Strategies for Identifying Genes Associated With Alcoholism Risk
This should allow the investigators to greatly narrow the regions and to identify individual genes in which variations affect the risk for alcoholism and the other phenotypes they are studying. The COGA investigators also evaluated electrophysiological variables, such as EEGs and ERPs, from study participants. EEGs measure overall brain activity, whereas ERPs are brain waves elicited in response to specific stimuli (e.g., a light or sound). Analysis of such electrophysiological data may reveal a subset of genes that affect these quantitative, biological phenotypes related to alcoholism (Porjesz et al. 1998, 2002).
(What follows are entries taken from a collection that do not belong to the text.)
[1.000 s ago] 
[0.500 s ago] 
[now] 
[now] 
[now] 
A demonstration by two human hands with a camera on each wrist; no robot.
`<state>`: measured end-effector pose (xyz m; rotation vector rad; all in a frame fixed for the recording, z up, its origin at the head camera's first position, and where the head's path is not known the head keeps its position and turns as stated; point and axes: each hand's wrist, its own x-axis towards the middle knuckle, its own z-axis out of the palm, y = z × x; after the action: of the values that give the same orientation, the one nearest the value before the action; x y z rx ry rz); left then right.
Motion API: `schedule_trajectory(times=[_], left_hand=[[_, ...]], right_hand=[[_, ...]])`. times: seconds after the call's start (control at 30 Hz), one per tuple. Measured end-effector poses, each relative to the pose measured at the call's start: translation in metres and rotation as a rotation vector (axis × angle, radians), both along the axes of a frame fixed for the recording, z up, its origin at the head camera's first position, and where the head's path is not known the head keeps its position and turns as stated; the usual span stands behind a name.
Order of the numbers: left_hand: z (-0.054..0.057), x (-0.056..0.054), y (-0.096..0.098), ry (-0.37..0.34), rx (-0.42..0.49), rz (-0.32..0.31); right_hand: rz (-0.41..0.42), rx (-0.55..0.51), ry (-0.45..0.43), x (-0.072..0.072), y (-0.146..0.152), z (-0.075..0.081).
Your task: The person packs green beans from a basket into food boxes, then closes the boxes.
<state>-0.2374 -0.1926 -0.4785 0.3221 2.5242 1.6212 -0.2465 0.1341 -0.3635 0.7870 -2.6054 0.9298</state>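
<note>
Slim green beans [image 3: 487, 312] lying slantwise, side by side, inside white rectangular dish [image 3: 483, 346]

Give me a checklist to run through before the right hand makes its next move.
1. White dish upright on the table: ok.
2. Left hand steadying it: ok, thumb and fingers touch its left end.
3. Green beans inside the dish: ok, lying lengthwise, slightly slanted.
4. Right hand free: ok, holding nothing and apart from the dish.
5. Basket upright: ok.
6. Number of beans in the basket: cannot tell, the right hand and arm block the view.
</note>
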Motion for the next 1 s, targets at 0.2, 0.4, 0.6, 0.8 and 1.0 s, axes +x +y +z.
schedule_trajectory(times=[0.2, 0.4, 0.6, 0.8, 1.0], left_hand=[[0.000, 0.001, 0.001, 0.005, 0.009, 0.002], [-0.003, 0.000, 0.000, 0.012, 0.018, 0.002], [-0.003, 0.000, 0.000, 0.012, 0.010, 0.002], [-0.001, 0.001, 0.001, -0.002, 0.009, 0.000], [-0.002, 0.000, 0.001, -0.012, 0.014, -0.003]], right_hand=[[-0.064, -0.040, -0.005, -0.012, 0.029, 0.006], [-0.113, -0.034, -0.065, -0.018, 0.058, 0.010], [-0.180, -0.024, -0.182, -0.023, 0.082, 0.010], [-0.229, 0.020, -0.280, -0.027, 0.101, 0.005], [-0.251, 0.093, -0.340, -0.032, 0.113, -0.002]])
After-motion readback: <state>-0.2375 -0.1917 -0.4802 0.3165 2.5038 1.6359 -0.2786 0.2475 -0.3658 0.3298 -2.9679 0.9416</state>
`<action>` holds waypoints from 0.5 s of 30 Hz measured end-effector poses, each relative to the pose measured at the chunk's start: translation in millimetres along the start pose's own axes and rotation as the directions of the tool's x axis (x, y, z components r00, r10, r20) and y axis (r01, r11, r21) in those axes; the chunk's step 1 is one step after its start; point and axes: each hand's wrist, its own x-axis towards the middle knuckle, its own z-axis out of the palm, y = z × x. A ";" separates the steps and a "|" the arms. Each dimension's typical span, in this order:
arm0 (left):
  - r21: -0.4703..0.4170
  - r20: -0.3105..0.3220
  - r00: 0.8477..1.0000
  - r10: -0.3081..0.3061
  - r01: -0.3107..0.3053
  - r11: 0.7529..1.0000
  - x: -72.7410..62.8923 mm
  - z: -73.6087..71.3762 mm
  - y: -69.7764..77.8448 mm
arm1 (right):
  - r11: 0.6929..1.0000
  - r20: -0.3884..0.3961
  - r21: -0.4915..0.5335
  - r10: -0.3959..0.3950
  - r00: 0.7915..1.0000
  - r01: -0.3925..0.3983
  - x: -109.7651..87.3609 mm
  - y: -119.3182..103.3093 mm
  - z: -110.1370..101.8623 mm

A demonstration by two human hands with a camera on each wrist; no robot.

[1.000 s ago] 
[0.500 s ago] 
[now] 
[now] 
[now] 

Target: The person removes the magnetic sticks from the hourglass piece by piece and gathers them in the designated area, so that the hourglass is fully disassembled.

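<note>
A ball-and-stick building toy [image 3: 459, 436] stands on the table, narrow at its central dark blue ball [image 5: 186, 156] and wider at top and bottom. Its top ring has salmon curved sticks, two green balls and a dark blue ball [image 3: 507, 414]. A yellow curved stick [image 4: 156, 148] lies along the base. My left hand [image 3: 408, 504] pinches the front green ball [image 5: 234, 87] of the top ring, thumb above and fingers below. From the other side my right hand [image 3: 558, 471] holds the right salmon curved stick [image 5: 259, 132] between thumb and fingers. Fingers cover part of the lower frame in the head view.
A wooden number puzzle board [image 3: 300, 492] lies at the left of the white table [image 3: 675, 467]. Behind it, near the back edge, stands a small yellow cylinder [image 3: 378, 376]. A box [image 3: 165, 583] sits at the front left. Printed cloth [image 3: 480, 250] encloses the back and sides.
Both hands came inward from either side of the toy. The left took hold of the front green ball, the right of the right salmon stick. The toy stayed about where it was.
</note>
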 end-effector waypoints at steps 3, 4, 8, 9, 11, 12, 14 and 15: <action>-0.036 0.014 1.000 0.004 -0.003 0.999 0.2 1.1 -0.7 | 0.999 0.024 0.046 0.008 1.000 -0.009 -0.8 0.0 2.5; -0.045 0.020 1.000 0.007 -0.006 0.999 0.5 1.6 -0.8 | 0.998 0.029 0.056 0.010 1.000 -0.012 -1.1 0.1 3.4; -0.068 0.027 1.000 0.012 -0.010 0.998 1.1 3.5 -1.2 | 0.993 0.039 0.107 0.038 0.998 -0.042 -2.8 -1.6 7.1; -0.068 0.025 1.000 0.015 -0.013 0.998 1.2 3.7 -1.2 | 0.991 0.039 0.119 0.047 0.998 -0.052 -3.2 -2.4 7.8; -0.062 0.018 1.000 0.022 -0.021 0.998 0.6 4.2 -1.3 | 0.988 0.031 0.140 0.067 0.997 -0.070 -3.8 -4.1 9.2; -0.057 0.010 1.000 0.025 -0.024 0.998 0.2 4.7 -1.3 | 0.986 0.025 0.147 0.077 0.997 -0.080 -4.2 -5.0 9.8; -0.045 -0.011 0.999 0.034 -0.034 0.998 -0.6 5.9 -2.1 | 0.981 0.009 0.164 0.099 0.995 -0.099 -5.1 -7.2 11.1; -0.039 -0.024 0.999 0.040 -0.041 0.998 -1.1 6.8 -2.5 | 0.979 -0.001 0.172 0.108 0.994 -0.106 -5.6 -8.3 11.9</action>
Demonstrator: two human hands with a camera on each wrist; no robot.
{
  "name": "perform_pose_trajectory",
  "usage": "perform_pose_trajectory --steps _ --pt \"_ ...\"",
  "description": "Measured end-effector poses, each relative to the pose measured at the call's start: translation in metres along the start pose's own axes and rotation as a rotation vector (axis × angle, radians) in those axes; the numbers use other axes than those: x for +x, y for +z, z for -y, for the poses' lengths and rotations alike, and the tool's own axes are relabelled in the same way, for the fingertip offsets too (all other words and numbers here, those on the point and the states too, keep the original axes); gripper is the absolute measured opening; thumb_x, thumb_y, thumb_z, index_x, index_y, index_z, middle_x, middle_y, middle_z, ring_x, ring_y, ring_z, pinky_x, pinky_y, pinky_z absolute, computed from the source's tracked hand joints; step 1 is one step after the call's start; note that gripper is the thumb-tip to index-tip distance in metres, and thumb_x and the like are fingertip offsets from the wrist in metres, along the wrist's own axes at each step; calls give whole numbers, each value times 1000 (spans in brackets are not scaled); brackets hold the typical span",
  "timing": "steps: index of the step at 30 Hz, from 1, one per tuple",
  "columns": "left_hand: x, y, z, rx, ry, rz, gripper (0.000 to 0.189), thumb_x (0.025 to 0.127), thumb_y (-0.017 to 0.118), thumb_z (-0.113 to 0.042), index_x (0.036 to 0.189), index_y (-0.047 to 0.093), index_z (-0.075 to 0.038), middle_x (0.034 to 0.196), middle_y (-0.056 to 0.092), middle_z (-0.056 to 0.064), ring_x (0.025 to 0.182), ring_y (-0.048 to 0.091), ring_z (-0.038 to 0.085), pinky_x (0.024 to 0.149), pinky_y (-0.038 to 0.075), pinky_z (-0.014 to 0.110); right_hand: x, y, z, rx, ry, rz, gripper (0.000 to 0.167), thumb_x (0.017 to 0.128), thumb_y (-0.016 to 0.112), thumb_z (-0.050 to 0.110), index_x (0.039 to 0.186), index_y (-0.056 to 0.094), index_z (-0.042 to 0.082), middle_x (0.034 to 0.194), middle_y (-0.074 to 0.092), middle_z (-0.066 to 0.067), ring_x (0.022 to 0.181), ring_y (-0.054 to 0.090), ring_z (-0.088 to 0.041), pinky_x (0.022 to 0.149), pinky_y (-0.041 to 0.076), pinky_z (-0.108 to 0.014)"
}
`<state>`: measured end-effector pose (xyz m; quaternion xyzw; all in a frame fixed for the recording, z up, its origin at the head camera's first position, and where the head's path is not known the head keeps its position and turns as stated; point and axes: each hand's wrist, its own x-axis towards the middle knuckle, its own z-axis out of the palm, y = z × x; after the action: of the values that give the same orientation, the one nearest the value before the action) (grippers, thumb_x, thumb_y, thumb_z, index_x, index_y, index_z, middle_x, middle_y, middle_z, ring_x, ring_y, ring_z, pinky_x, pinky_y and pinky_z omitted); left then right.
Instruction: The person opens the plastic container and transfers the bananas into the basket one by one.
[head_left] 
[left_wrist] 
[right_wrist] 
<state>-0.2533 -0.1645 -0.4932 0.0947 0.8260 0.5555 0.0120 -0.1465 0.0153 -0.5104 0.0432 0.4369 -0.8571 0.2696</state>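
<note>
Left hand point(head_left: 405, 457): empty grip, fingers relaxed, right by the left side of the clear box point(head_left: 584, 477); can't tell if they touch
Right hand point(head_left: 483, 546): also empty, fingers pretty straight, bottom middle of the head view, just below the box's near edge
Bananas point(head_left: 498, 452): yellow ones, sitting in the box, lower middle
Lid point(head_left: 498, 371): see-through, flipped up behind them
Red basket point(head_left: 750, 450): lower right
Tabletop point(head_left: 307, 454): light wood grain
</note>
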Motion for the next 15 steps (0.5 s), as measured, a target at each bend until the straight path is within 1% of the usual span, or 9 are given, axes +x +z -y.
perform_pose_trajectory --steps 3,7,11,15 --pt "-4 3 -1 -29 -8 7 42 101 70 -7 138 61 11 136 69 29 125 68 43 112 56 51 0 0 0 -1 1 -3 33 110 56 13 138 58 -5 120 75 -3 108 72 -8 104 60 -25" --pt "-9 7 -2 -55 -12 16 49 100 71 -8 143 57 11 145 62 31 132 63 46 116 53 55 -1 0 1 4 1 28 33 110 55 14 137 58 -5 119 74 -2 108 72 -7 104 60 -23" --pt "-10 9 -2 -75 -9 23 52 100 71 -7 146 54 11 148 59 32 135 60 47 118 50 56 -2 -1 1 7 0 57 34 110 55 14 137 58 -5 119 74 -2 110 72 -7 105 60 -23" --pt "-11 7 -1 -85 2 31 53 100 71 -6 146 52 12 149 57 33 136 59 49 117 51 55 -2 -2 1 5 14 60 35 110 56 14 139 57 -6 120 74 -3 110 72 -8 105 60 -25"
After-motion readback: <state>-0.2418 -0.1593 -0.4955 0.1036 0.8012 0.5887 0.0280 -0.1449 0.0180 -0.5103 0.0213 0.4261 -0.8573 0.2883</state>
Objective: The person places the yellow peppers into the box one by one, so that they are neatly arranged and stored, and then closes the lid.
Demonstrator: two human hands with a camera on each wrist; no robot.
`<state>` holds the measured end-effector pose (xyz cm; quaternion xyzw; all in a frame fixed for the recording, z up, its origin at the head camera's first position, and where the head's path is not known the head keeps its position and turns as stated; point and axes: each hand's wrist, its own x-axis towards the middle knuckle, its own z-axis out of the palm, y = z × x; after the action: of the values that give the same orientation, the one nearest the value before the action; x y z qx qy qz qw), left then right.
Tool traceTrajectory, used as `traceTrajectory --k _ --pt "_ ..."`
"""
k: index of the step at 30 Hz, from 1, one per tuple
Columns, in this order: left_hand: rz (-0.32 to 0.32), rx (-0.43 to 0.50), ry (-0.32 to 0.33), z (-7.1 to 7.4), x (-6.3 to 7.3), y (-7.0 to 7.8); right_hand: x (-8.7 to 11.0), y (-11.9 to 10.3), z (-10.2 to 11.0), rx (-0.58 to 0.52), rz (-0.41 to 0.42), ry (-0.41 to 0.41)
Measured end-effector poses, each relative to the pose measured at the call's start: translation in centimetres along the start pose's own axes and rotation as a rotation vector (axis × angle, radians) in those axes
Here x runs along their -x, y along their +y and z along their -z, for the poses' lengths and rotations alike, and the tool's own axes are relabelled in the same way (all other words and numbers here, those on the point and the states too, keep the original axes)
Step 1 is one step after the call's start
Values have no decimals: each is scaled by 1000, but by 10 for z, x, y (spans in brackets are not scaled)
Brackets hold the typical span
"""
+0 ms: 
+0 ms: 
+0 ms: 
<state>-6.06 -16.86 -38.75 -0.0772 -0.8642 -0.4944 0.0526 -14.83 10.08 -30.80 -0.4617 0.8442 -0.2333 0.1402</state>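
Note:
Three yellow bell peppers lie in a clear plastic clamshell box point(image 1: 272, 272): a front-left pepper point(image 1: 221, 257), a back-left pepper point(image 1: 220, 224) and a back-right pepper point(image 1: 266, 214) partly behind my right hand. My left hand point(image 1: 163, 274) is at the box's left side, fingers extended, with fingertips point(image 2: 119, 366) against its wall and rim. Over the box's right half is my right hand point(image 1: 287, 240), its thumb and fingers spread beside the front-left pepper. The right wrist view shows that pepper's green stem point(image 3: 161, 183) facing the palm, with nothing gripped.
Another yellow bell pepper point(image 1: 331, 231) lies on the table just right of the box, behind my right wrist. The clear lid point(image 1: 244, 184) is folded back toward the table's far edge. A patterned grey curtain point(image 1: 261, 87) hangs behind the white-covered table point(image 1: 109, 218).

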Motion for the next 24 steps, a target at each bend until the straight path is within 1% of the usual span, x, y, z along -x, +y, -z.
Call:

Alcoholism is genetically complex, meaning that multiple genes are likely to be involved, and their interactions with one another and with an individual’s environment also have to be examined before a complete picture of the processes that can lead to the disorder is assembled. People are also complex and manifest problems with alcohol in diverse ways, especially in the early stages of disease, although cases come to resemble one another clinically in the later stages of illness. Thus, when investigating the biology of alcoholism, researchers must carefully define the problem–for example, distinguishing between true dependence on alcohol and alcohol abuse, which is a less medically severe syndrome. Other enzymes that break down alcohol have also been studied for their genetic contribution to alcohol dependence.
As the project enters its late third decade of scientific exploration, we approach our contributions to the study of AUD with optimism. Our science aims to identify pathways to enduring remission and processes that can be modified to minimize the deleterious impact of AUD across the lifespan. Through our collaborative gene‐brain‐behavior paradigm, we aspire to address both the causes and consequences of heavy alcohol use and AUD, which still contributes annually to 3 million preventable deaths Recovery National Institute on Drug Abuse NIDA globally.